Live SPARQL Subscriptions

Status: Experimental — v0.73.0 (SUB-01)
API: pg_ripple.subscribe_sparql() / pg_ripple.unsubscribe_sparql()
HTTP: GET /subscribe/:subscription_id (Server-Sent Events)
See also: CDC Subscriptions · Live Views


Overview

Live SPARQL subscriptions allow applications to receive real-time notifications when the result of a SPARQL SELECT query changes. Whenever a graph write or delete touches a graph that a registered subscription monitors, pg_ripple calls pg_notify('pg_ripple_subscription_<id>', ...) with the updated query result as a JSONB payload.

The pg_ripple_http companion service exposes a GET /subscribe/:id endpoint that translates PostgreSQL LISTEN notifications into Server-Sent Events (SSE) that any HTTP client can consume.


Quick start

1. Register a subscription

-- Register a subscription that fires whenever a triple is written to
-- the default graph and the query over it produces a different result.
SELECT pg_ripple.subscribe_sparql(
    'my-sub-01',
    'SELECT ?s ?label WHERE { ?s <https://schema.org/name> ?label }',
    NULL   -- NULL = monitor all graphs
);

2. Listen for changes in any PostgreSQL client

LISTEN pg_ripple_subscription_my-sub-01;
-- Each NOTIFY payload is a JSONB string of the updated result set.

3. Listen via HTTP SSE

curl -N http://localhost:7878/subscribe/my-sub-01 \
     -H "Authorization: Bearer $TOKEN"

Each Server-Sent Event has event: sparql_result and data: <jsonb> fields.

4. Unregister

SELECT pg_ripple.unsubscribe_sparql('my-sub-01');

SQL API reference

subscribe_sparql(subscription_id, query, graph_iri)

pg_ripple.subscribe_sparql(
    subscription_id TEXT,
    query           TEXT,
    graph_iri       TEXT DEFAULT NULL
) RETURNS VOID

Registers a subscription. Raises an error if a subscription with the same ID already exists.

  • subscription_id — unique identifier; used in the channel name pg_ripple_subscription_<id>.
  • query — SPARQL SELECT query to re-evaluate on change.
  • graph_iri — if set, the subscription fires only when this named graph is written or deleted. NULL fires for any graph write.

unsubscribe_sparql(subscription_id)

pg_ripple.unsubscribe_sparql(subscription_id TEXT) RETURNS VOID

Removes the subscription. Silently succeeds if the ID does not exist.


HTTP SSE endpoint

GET /subscribe/:subscription_id

HeaderValue
AuthorizationBearer <token> (when auth is configured)
Accepttext/event-stream

Event format:

event: sparql_result
id: <notification_id>
data: {"bindings": [...]}

event: keepalive
data: {}

A keepalive event is sent every 15 seconds to keep the TCP connection alive through proxies and load balancers.


Limitations

  • Payload size: pg_notify has an 8 KB payload limit. When the updated result set exceeds this limit, pg_ripple sends a {"changed": true} signal instead of the full result. The client must then re-query to obtain the new result.
  • At-least-once delivery: SSE is a fire-and-forget protocol.
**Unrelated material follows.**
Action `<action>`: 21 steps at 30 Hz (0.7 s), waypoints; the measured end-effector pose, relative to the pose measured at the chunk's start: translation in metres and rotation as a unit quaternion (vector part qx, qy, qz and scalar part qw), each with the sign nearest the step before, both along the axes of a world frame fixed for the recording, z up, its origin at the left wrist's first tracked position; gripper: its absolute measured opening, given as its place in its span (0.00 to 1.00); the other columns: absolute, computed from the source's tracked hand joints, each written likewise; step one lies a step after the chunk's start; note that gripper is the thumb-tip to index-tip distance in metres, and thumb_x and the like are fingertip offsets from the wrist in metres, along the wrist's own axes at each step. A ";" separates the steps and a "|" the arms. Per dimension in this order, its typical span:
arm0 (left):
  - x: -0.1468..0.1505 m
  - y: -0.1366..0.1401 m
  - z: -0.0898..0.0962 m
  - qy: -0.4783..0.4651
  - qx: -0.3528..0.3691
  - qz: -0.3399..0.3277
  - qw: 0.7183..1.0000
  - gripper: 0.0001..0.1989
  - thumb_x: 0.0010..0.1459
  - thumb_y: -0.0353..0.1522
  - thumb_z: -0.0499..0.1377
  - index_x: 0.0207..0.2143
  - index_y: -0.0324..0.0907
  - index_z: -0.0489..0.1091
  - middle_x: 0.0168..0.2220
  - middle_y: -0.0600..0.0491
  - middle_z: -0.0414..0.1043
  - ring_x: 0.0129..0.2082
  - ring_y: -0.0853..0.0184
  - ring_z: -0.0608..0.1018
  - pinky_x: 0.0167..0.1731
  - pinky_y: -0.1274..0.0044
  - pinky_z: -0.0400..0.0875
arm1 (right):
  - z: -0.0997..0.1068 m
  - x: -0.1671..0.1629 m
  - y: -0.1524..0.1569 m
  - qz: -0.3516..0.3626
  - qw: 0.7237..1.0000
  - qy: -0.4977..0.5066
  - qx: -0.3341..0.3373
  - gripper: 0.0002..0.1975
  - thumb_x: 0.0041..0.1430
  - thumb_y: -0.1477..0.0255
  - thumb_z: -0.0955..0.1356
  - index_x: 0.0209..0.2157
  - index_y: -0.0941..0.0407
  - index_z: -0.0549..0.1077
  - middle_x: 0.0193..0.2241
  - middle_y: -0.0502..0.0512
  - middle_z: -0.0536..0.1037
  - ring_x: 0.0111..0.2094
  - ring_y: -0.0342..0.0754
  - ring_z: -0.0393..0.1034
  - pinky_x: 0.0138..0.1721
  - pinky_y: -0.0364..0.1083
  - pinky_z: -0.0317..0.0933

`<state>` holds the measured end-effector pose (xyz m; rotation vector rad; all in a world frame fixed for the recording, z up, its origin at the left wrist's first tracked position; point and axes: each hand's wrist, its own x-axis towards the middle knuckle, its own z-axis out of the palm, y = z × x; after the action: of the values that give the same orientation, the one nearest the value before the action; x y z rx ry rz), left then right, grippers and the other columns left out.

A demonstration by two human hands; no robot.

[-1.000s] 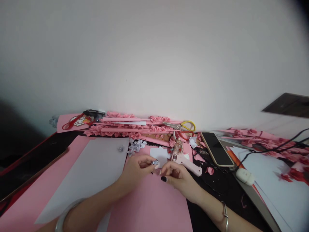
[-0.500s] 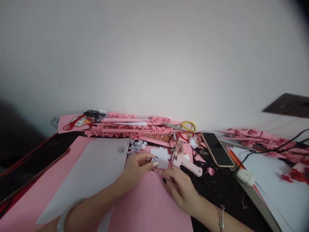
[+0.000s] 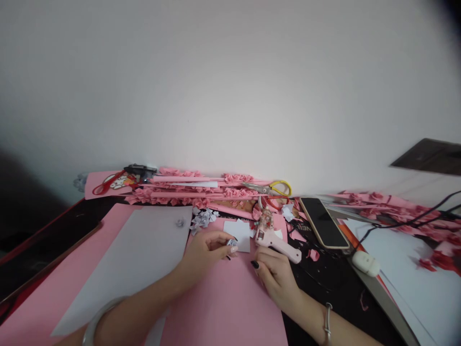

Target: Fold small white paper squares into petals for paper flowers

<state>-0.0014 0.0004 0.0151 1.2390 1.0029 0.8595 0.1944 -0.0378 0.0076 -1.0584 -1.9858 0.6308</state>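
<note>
My left hand (image 3: 203, 252) is closed in a pinch around a small pale blue-grey paper flower (image 3: 232, 243), above the pink sheet (image 3: 223, 302). A short way to the right, my right hand (image 3: 277, 276) is curled, thumb against the bent fingers; whatever lies between them, if anything, cannot be made out. Just beyond it rests a pink glue gun (image 3: 277, 243). Behind the held flower is a white piece of paper (image 3: 237, 230). Several more blue-grey paper flowers (image 3: 203, 219) lie beyond my left hand, and a single one (image 3: 180, 222) is on a large white sheet (image 3: 137, 259).
Pink paper flower stems (image 3: 187, 194) line the wall, with yellow-handled scissors (image 3: 281, 187) on them. To the right are a phone (image 3: 324, 226), a white earbud-like case (image 3: 366, 264), black cables (image 3: 406, 222) and white papers (image 3: 414, 278). A pink paper curl (image 3: 314, 255) lies on the dark mat.
My right hand has drawn back to the right, away from the flower, and its fingers have curled in more. My left hand holds the flower almost in place, slightly lower.
</note>
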 end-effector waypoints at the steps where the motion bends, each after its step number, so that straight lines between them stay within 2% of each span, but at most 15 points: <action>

If the client disconnects and reconnects, it will receive the next notification but may miss intermediate ones.
  • Prototype: This is an experimental implementation. The subscription mechanism is synchronous in the mutation path; very high write rates on a subscribed graph may add latency.

Implementation notes

Subscriptions are stored in _pg_ripple.sparql_subscriptions:

SELECT * FROM _pg_ripple.sparql_subscriptions;
-- subscription_id | query | graph_iri | created_at

The mutation journal (src/storage/mutation_journal.rs) calls crate::subscriptions::notify_affected_subscriptions() after flushing CWB hooks. This function queries the subscriptions catalog, re-executes the SPARQL query for any matching subscription, and calls pg_notify.


See also

  • CDC Subscriptions — pg-trickle-based change data capture for CDC relay patterns.
  • Live Views — SPARQL CONSTRUCT live views that automatically refresh derived graphs.